# Directions
Please find how many lines of the data contain the string "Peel", and respond with that number only.

****************

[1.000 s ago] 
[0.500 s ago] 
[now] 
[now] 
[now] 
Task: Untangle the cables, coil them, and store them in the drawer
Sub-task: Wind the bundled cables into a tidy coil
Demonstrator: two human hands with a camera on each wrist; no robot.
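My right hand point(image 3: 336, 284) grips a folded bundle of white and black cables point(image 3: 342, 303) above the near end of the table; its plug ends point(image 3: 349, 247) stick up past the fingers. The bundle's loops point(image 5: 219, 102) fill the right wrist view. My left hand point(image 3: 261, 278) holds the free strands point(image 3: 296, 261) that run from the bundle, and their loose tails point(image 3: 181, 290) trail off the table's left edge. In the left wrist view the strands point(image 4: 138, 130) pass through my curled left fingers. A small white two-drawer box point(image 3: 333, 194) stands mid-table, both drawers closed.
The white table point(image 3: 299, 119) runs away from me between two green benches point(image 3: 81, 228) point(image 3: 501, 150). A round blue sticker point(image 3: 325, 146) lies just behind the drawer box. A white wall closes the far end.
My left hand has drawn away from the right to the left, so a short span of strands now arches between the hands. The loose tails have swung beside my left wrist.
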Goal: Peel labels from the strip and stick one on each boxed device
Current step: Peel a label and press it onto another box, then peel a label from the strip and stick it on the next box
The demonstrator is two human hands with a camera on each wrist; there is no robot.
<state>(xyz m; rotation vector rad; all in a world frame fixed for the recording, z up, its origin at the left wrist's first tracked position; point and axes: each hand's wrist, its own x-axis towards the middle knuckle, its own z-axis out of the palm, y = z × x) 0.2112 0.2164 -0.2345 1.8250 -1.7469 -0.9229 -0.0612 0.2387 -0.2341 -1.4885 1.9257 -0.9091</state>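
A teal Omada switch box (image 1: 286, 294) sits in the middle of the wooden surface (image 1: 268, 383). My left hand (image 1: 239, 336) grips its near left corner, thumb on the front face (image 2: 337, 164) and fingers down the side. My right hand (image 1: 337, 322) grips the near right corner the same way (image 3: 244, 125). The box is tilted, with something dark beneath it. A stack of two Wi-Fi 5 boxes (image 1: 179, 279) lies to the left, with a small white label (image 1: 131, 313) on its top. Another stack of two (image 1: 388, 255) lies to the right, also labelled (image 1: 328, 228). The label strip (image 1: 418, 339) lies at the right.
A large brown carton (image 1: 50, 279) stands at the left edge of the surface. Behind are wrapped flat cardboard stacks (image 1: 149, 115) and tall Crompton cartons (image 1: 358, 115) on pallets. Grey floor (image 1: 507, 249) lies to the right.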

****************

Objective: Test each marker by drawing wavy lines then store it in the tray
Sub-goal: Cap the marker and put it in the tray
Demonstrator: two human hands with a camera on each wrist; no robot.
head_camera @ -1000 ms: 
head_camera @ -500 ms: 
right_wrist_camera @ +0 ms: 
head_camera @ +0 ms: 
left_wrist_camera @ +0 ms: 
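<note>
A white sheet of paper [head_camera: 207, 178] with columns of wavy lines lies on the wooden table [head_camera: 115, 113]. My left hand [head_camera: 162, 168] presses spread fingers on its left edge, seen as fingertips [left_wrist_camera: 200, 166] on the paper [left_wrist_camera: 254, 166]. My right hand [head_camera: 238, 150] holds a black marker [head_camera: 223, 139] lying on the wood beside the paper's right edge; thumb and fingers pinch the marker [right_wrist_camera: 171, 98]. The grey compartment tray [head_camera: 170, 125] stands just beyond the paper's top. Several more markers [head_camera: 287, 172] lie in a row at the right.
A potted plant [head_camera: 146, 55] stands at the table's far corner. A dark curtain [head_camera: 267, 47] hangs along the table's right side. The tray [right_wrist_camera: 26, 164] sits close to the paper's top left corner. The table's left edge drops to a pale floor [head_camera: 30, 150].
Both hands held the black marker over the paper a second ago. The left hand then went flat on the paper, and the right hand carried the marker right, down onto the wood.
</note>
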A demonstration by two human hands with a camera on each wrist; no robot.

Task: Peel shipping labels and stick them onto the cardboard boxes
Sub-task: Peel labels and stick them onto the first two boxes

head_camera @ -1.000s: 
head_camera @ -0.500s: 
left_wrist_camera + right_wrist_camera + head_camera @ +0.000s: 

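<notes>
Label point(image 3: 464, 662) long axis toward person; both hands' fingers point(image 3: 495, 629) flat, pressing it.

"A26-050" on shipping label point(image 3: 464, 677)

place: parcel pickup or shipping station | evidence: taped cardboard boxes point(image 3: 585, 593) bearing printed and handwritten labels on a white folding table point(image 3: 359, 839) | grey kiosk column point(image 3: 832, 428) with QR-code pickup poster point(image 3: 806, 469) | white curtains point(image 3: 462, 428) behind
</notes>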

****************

# Answer for the task
4